Segment Start: Recorded information

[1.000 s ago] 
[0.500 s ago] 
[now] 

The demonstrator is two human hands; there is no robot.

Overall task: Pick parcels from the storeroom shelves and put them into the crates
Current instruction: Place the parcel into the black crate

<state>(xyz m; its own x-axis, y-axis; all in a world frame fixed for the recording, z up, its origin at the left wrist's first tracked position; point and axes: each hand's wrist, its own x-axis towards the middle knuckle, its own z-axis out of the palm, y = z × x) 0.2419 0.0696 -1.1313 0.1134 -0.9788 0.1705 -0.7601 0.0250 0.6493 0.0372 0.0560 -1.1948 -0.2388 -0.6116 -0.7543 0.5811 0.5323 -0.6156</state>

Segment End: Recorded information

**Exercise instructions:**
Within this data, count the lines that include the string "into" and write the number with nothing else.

**Written solution:**
2